The FTT also considered whether the anti-avoidance provision in the Rules should apply to the change in policy. The anti-avoidance provision says that any arrangements that have a main purpose of securing that the Rules do not apply to an individual shall be ignored when determining whether the Rules do apply. The FTT stated (albeit this is not directly relevant to the decision) that had the change in policy terms meant that the variable remuneration was not disguised salary, the anti-avoidance provision would have applied such that the change would have been ignored. In this case, the change to the terms of BlueCrest’s remuneration policy was insufficient to get BlueCrest through the disguised salary test so the decision on this point was not critical to the FTT’s decision.
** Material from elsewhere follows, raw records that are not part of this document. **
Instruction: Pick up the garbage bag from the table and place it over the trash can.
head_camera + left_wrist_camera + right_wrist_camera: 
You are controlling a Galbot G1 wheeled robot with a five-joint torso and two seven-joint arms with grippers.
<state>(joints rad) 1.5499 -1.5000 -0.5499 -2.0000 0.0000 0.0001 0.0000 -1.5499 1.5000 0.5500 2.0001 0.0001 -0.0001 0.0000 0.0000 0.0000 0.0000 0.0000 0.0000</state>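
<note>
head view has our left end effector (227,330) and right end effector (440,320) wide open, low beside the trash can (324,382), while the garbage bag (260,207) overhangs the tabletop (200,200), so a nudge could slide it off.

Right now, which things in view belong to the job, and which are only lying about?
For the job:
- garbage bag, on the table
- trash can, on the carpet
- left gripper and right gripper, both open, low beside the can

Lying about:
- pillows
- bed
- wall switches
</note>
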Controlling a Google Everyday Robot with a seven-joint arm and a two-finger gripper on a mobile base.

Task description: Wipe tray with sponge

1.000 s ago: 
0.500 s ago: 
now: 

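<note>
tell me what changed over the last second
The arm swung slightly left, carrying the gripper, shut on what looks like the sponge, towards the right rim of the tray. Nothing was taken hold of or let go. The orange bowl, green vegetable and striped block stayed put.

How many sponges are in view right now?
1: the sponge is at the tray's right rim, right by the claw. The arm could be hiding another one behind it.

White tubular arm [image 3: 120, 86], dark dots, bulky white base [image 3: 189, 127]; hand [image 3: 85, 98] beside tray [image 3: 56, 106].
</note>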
Notably, HMRC argued this point despite HMRC’s published guidance which states that HMRC would not consider that the anti-avoidance rule should apply to “genuine and long-term restructuring that causes an individual to fail one or more of the conditions” in the Rules.
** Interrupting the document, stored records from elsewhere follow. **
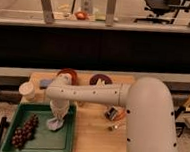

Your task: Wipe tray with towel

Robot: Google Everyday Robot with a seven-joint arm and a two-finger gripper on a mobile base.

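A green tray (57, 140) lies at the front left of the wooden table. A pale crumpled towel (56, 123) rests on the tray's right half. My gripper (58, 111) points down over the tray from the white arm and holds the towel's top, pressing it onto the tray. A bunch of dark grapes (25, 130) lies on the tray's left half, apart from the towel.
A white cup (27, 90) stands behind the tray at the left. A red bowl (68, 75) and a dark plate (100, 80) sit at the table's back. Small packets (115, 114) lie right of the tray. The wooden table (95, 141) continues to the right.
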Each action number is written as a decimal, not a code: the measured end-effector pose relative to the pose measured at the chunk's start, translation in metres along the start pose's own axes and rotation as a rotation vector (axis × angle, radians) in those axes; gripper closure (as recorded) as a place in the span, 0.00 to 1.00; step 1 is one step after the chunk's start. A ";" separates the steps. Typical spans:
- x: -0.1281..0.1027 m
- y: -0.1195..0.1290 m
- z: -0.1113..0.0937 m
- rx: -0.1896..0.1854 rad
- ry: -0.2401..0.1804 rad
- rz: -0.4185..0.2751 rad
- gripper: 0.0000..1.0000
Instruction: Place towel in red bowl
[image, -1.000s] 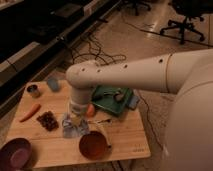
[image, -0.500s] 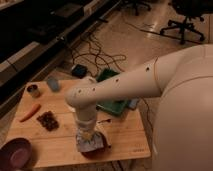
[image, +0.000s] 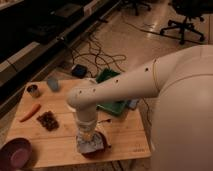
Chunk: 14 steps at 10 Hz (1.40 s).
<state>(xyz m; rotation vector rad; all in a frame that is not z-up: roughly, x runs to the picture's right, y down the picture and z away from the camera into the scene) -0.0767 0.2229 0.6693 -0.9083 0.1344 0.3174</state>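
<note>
Over the red bowl (image: 99, 145), at the near edge of the wooden table (image: 60, 145), the gripper (image: 87, 136) hangs straight down from the arm's wrist. The towel (image: 88, 145) sits bunched directly beneath it, covering most of the bowl's opening; only a sliver of the bowl's rim shows on the side toward the robot body. Whether the towel is resting inside the bowl or hanging just above it cannot be told, as the wrist hides the contact point.

Finger state: cannot tell.

Step in hand, as a judgement: the placement itself, either the last bit of lowering or the drop. Transport looks done, since the towel and bowl line up.

Next move calls for: release, then a straight vertical retreat so the cloth doesn't snag and get dragged back out. The towel is about as wide as the bowl, so edges may drape over the rim.

Other items relative to the bowl: purple bowl (image: 16, 152) well off to the left at the table corner, dark snack pile (image: 48, 120) up-left, carrot (image: 29, 112) beyond that, small can (image: 33, 90) and blue block (image: 53, 84) at the far edge, green tray (image: 114, 100) behind the arm. None of them are in the way.
</note>
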 end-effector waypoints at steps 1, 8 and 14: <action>0.007 -0.002 0.011 -0.018 -0.002 0.014 0.84; 0.036 -0.003 0.030 -0.033 -0.078 0.047 0.20; 0.050 0.010 0.009 0.003 -0.102 0.053 0.20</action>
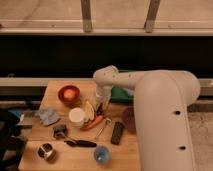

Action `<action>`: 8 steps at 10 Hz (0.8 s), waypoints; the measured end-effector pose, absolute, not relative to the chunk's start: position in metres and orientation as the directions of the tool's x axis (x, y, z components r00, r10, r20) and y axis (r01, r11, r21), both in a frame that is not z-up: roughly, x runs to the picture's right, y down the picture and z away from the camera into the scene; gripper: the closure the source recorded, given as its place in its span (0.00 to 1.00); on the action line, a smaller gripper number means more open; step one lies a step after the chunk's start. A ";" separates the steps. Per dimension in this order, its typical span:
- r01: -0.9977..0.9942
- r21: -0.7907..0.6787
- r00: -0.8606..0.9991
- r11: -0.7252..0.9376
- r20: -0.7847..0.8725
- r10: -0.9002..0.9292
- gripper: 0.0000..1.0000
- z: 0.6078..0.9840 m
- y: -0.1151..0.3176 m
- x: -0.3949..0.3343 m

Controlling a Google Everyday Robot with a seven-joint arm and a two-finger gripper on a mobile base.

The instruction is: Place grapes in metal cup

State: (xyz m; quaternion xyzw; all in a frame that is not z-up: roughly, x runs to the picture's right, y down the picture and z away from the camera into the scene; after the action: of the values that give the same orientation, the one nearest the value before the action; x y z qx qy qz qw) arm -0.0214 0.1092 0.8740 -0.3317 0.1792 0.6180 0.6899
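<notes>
The metal cup (46, 151) stands at the table's front left corner, shiny with a dark inside. A small dark knobbly lump (60, 131) just behind it looks like the grapes, though I cannot be sure. My gripper (102, 108) hangs down over the middle of the table, between a yellow object (89, 110) and the green item behind it, just above the orange carrot (94, 122). It is well to the right of and behind the metal cup. My big white arm (160, 115) hides the table's right side.
A red bowl with a round orange fruit (68, 94) sits back left. Also on the table are a white cup (76, 116), grey cloth (48, 116), black utensil (80, 143), blue cup (101, 154), black remote (117, 132) and purple dish (127, 119).
</notes>
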 end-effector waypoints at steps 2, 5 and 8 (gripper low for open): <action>-0.972 -0.231 0.191 0.048 -0.650 0.735 1.00 0.868 0.105 -0.028; -0.974 -0.213 0.198 0.076 -0.639 0.743 1.00 0.858 0.096 -0.027; -0.975 -0.203 0.200 0.092 -0.617 0.761 1.00 0.847 0.083 -0.026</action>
State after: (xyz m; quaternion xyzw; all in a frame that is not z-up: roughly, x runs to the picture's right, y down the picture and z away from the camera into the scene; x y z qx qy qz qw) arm -0.0260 0.0831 0.8470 -0.2949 0.1812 0.6060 0.7162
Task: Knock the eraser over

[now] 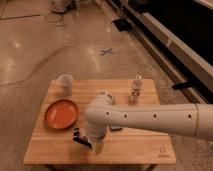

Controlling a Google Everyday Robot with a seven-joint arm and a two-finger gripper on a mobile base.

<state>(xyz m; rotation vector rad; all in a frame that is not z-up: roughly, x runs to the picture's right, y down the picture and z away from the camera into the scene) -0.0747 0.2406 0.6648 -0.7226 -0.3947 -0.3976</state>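
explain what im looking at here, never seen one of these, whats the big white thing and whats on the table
The big white thing is a robot arm reaching in from the right. Its gripper hangs at the arm's end, low over the front of the wooden table. There is one camera, looking down on the table from above. On the table sit an orange plate, a white cup, a small bottle-like item, and a little black eraser right beside the gripper. Nothing appears to be held; the arm is meant to knock the eraser over.

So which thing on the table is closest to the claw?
The eraser, the small black block right of the orange plate. The claw hangs just beside it; the white cup sits far back.
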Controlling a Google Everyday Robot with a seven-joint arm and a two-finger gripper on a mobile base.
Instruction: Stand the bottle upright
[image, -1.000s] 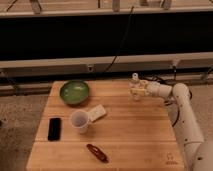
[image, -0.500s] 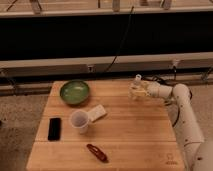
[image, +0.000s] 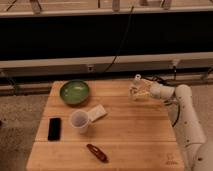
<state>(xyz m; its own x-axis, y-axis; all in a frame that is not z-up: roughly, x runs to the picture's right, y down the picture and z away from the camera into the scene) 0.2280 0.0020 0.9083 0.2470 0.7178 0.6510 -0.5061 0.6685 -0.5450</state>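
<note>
1. Here, your gripper (image: 136, 91) sits over the far right part of the wooden table (image: 125, 130), well to the right of the green bowl (image: 74, 92). You cannot tell how far its jaws stand apart, or whether they truly clasp anything.
2. The bottle (image: 136, 89) is right at the gripper, pale and upright-looking, its whitish cap uppermost; whether its base touches the table you cannot tell.
3. No brand, label or writing can be read on any item. A small dark mark sits at the table's near right corner, far from the bowl, but it is illegible.
4. Counting outward from the bowl: one white flat block (image: 96, 113) lies just to its near right, and one white paper cup (image: 79, 121) stands touching or just beside that block.
5. One black phone (image: 54, 128) lies flat nearer than the bowl and to its left.
6. One reddish-brown object (image: 97, 152) lies near the table's front edge, well apart from the bowl.
7. One white arm (image: 185, 107) reaches in from the right.
</note>
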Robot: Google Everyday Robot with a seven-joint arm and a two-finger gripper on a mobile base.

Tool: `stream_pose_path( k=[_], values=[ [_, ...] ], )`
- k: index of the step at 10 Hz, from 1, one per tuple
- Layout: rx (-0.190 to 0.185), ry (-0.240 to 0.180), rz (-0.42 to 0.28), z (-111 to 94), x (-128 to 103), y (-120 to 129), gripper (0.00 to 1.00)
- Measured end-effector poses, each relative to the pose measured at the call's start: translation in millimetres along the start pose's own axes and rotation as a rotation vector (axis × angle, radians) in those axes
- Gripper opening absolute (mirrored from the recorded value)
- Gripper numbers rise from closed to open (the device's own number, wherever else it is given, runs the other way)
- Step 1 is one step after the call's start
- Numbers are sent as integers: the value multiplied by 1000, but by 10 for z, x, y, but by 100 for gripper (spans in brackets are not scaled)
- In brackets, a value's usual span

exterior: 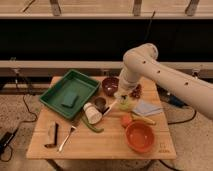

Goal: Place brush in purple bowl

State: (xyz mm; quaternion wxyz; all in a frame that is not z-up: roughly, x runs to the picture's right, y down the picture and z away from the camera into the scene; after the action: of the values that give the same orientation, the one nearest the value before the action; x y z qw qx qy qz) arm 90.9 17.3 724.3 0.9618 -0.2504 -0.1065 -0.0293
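Clamping the brush point(112, 105) by its upper end, as far as shows, the gripper point(120, 96) hangs mid-table, just beside the purple bowl point(110, 85) near the far edge. Raise the brush's low end above the rim before shifting across. The metal cup point(100, 102) crowds the near side; room lies overhead.

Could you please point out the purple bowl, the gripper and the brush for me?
purple bowl point(109, 89), camera view, on its near side.
gripper point(121, 96), camera view, at the arm's tip, just right of the purple bowl.
brush point(111, 106), camera view, on its white handle below the gripper.
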Motion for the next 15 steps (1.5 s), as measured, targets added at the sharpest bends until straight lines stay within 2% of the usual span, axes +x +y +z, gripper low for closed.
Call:
stream_pose_path(
  k=[3,6,8,10,12,15],
  values=[
    [32,-4,29,-173,177,-94,0],
    [80,-35,48,-568,272,-197,0],
    [120,-75,34,-938,229,-219,0],
    [144,-117,25,-1164,177,-210,0],
    [122,-169,9,-1187,161,-239,0],
    [121,-173,11,-1198,187,-233,0]
  ],
)
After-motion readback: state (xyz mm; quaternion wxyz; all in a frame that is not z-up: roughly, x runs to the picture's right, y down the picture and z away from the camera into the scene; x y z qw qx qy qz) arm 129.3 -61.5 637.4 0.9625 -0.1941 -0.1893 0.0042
Condition B – Significant Influence
In order not to be a salaried member under this test, the mutual rights and duties of the members of the LLP must give the relevant member significant influence over the affairs of the LLP.
In relation to assessing whether an LLP member has significant influence, BlueCrest argued that financial influence as well as managerial influence should be considered. HMRC’s position was that only managerial influence over the overall affairs of the LLP should be considered. The FTT agreed with BlueCrest and found that there is no justification for limiting significant influence to managerial influence and that there does not necessarily need to be significant influence over the affairs of the LLP as a whole, but that financial influence or managerial influence could be over an aspect of the affairs of the LLP.
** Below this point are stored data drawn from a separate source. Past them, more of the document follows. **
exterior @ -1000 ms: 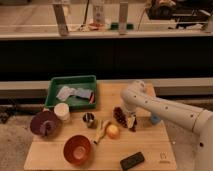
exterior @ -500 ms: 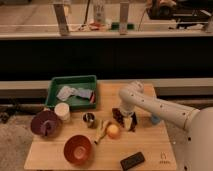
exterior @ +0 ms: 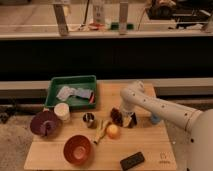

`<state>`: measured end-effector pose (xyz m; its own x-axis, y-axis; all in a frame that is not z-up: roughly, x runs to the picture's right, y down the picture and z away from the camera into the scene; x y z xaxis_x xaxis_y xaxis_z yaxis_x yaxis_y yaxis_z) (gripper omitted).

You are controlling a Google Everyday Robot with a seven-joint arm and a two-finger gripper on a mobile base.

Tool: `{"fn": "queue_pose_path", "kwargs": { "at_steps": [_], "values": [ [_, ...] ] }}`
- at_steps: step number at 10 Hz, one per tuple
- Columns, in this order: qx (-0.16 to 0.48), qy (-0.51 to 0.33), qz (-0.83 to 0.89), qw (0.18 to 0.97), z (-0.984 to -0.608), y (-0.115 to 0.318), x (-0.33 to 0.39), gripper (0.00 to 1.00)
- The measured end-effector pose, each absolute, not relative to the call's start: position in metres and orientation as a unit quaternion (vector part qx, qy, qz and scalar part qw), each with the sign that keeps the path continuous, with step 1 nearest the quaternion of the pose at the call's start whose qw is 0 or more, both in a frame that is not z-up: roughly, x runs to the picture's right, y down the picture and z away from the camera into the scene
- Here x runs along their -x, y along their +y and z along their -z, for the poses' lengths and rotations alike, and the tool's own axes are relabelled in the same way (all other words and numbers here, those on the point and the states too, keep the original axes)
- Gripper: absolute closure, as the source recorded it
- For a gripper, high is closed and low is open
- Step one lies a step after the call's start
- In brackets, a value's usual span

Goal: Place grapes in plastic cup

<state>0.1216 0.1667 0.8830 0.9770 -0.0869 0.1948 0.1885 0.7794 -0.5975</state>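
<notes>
Maroon grapes point(exterior: 116, 115) are being flanked by the tool point(exterior: 128, 120), held low over the worktop point(exterior: 150, 150) left of the light-blue plastic cup point(exterior: 155, 119); whether it is clenched cannot be told.

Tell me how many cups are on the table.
3: white cup left, metal cup centre, plastic cup right, partly behind the arm. The gripper sits by the grapes.

The gripper point(exterior: 126, 119) sits low over the counter point(exterior: 150, 150), covering part of the grapes point(exterior: 116, 115). The arm point(exterior: 165, 111) hides most of the plastic cup point(exterior: 155, 119) and runs off the right edge.
</notes>
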Motion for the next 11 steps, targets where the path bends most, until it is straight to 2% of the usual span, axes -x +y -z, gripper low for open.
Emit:
{"fn": "queue_pose_path", "kwargs": {
  "at_steps": [2,3,11],
  "values": [
    [0.303,-0.072,0.062,0.948,-0.865,0.152,-0.125,0.96],
    [0.294,-0.071,0.054,0.952,-0.858,0.147,-0.129,1.00],
    [0.219,-0.042,0.046,0.974,-0.793,0.100,-0.141,1.00]
  ]
}}
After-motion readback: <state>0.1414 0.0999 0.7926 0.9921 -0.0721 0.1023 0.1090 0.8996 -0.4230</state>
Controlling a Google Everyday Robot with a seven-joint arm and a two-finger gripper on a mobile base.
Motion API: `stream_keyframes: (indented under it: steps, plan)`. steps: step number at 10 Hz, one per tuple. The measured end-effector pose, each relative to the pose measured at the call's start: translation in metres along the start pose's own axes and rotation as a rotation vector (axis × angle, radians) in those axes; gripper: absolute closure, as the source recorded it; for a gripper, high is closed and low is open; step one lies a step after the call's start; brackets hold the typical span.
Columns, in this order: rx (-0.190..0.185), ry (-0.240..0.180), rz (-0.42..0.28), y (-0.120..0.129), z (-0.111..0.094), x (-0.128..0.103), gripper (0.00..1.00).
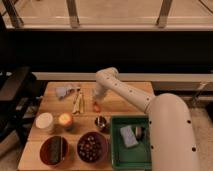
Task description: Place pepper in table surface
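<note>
The small red-orange pepper [96,105] lies on the light wooden table surface [120,107], just right of the pale yellow-green sticks [77,102]. My gripper [97,95] hangs at the end of the white arm directly above the pepper, very close to it. The arm reaches in from the right across the table's back half.
A blue-grey cloth-like item [64,91] lies at the back left. A white cup [44,121], a round orange-yellow fruit [65,120], a small metal cup [101,123], two dark bowls [92,147] and a green tray [118,155] fill the front.
</note>
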Motion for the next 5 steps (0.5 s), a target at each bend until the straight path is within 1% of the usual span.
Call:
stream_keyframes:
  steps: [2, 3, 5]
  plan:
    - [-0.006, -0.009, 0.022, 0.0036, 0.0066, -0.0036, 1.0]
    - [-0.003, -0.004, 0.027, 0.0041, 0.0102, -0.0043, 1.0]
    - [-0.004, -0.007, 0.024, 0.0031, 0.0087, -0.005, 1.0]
Regarding the portfolio manager LLP members, the FTT found that they made key investment decisions daily and their main function was to generate revenue by engaging in the LLP’s core activity and, as such, exercised significant influence over the affairs of the LLP. Furthermore, it was found that, operationally, they were involved in the sort of activities which a partner in a traditional partnership would have undertaken, including recruitment, identifying and exploiting new business opportunities and managing relationships. In light of this it was found that certain of the portfolio manager LLP members had significant influence (and, therefore, were correctly treated as self-employed for UK tax purposes).
Conversely the ‘infrastructure’ LLP members (involved in business support rather than portfolio management activities) were found not to have significant influence (based on what was demonstrated by the evidence provided) and the FTT considered that the activities that they engaged in (legal, risk, HR, finance, tax etc.) were not ones which would have generally been undertaken by partners in a traditional partnership, but, rather, would be undertaken by specialist employees. It was held that, while they contributed indirectly to the operations of the LLP and assisted the portfolio managers to exercise their significant influence, they did not themselves exercise significant influence over the affairs of the LLP, meaning they should be treated as employees for UK tax purposes.
This decision as to the scope of significant influence will be welcomed by the UK asset management industry, but as noted above is expected to be appealed by HMRC as it gives a materially broader interpretation of Condition B than HMRC’s published guidance does.